* [Exercise description] A word-for-word copy of the data is what's wanted, with no pictures.

* [The data]

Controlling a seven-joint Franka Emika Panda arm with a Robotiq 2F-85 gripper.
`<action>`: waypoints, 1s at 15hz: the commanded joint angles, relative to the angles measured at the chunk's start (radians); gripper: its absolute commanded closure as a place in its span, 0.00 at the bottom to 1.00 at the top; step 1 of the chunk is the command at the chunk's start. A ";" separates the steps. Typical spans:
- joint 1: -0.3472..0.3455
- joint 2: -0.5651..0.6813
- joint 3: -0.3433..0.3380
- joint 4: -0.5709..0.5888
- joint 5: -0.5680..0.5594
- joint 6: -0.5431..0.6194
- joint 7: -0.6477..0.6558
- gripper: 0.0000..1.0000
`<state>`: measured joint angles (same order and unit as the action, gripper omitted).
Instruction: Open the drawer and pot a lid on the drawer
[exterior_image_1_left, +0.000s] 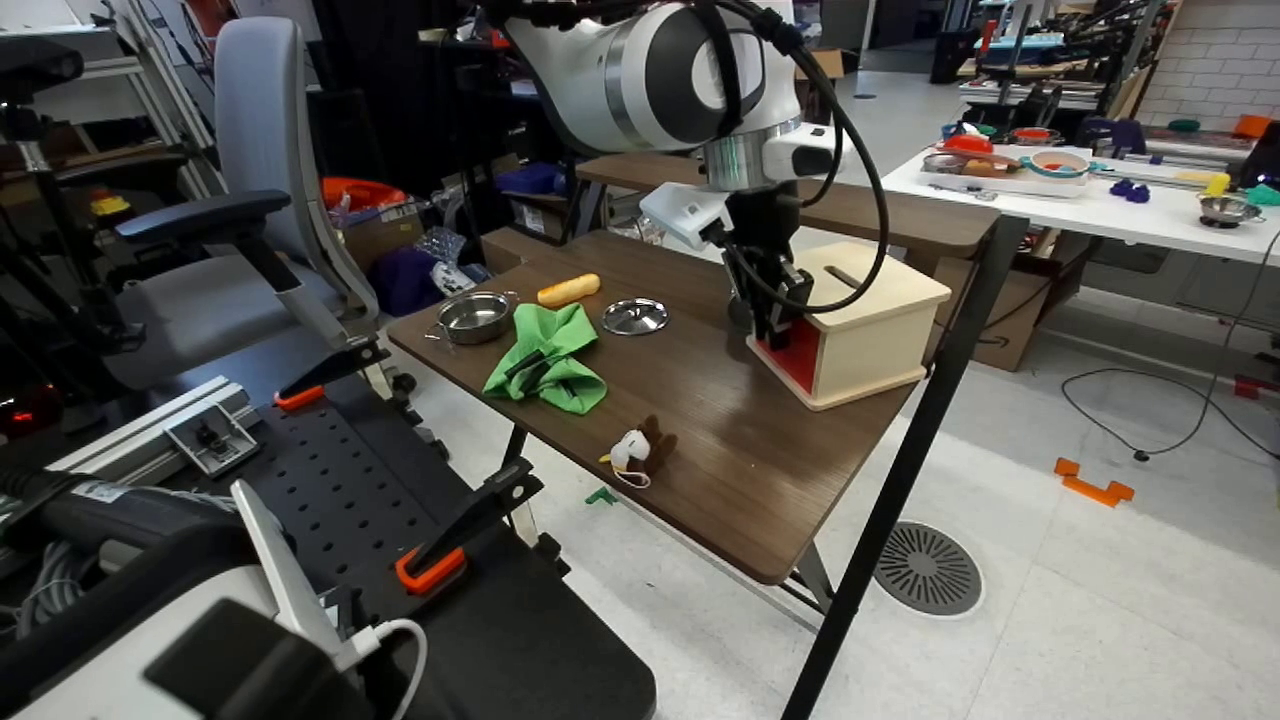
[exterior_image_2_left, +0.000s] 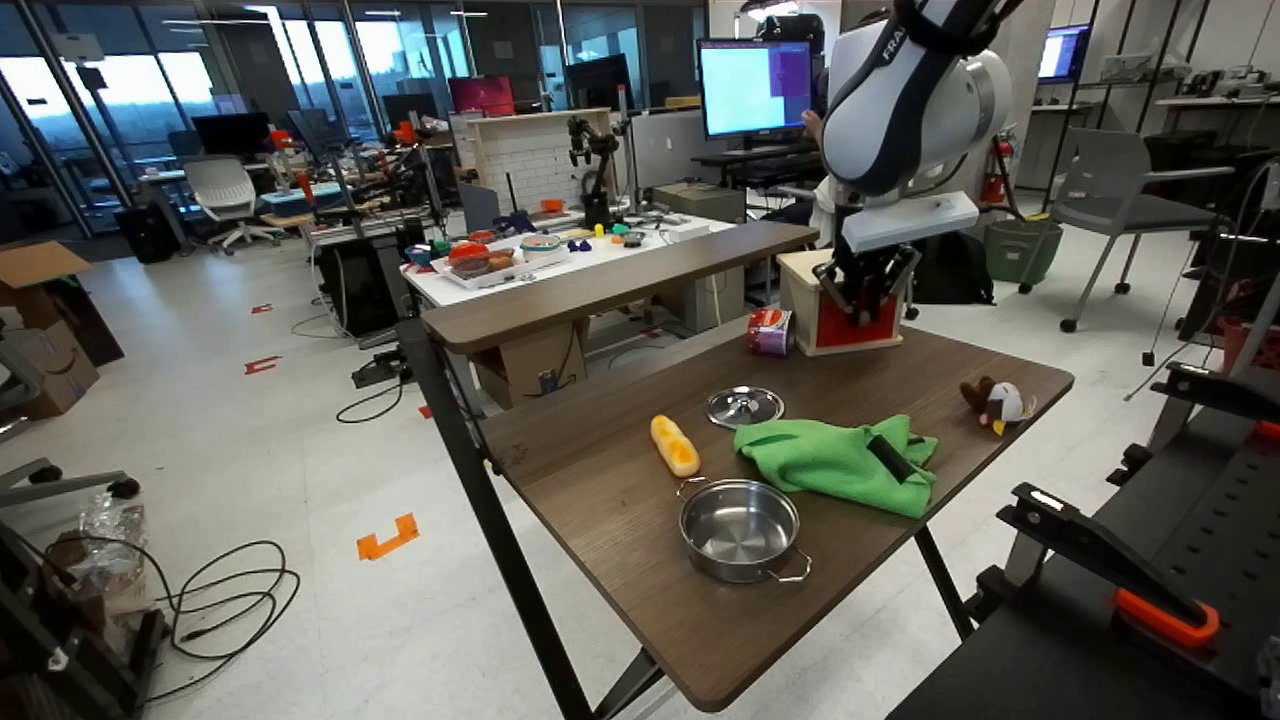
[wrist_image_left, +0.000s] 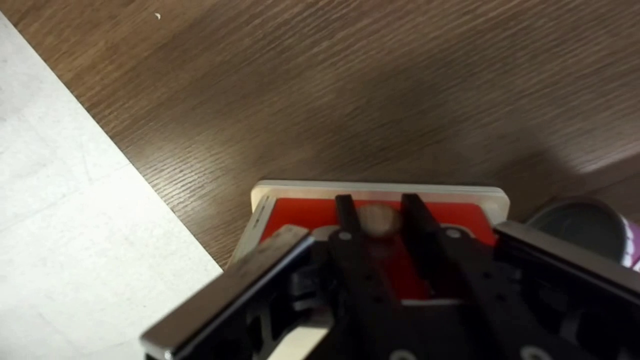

* [The completed task]
Controlling a seven-joint Franka Emika Panda arm with a Robotiq 2F-85 gripper.
`<action>`: waypoints, 1s at 15hz: the commanded joint angles, relative to the angles measured at the chunk's start (radians); gripper: its absolute commanded closure as a place in its span, 0.00 at the bottom to 1.00 at the top; step 1 of the chunk is the command at the chunk's start. A ";" separates the steps. Typical spans:
- joint 1: -0.3472..0.3455
- joint 2: -0.5651..0.6813
- joint 3: -0.3433..0.3380
- joint 4: -0.5709..0.5888
- joint 5: -0.5680..0.5594
- joint 6: -0.5431..0.6194
- joint 7: -0.6477..0.6558
- gripper: 0.0000..1.0000
`<state>`: measured joint angles (same order and unit as the action, gripper omitted).
Instruction: Open the drawer and pot a lid on the drawer
[exterior_image_1_left, +0.000s] 
[exterior_image_2_left, +0.000s] 
[wrist_image_left, +0.000s] 

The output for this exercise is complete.